§ Required work:
Could you print the lines below exactly, from the one holding "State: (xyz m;" through the last line, with no other output?

§ Supplied material:
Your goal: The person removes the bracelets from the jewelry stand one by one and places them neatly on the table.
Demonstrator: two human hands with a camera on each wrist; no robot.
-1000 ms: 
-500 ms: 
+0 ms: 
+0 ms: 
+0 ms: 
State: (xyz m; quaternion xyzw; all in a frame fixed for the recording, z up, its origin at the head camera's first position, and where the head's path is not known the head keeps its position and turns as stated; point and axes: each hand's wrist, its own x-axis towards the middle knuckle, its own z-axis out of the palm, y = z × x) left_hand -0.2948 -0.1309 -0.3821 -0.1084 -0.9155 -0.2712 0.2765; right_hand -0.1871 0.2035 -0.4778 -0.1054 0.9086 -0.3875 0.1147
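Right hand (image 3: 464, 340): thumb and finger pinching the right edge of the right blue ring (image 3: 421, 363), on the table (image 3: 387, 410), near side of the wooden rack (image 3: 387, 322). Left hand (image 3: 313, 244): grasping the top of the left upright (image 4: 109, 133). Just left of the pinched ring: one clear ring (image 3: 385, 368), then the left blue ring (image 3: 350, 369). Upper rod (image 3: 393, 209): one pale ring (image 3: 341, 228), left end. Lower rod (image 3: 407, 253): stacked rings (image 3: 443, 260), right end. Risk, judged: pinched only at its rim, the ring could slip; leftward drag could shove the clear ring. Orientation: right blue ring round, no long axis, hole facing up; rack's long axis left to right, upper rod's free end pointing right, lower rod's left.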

§ Reply to the task:
State: (xyz m; quaternion xyzw; all in a frame fixed for the recording, z up, its origin at the head camera's first position, and where the head's path is not known the head keeps its position and turns as stated; point and axes: each hand's wrist, its own x-axis towards the middle knuckle, its own z-axis out of the palm, y = z × x) left_hand -0.2948 -0.1309 -0.3821 -0.1084 -0.9155 -0.2712 0.2765; right_hand -0.1871 0.2035 -0.4778 -0.1054 0.9086 -0.3875 0.1147
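Right hand (image 3: 464, 340): thumb and finger pinching the right edge of the right blue ring (image 3: 421, 363), on the table (image 3: 387, 410), near side of the wooden rack (image 3: 387, 322). Left hand (image 3: 313, 244): grasping the top of the left upright (image 4: 109, 133). Just left of the pinched ring: one clear ring (image 3: 385, 368), then the left blue ring (image 3: 350, 369). Upper rod (image 3: 393, 209): one pale ring (image 3: 341, 228), left end. Lower rod (image 3: 407, 253): stacked rings (image 3: 443, 260), right end. Risk, judged: pinched only at its rim, the ring could slip; leftward drag could shove the clear ring. Orientation: right blue ring round, no long axis, hole facing up; rack's long axis left to right, upper rod's free end pointing right, lower rod's left.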

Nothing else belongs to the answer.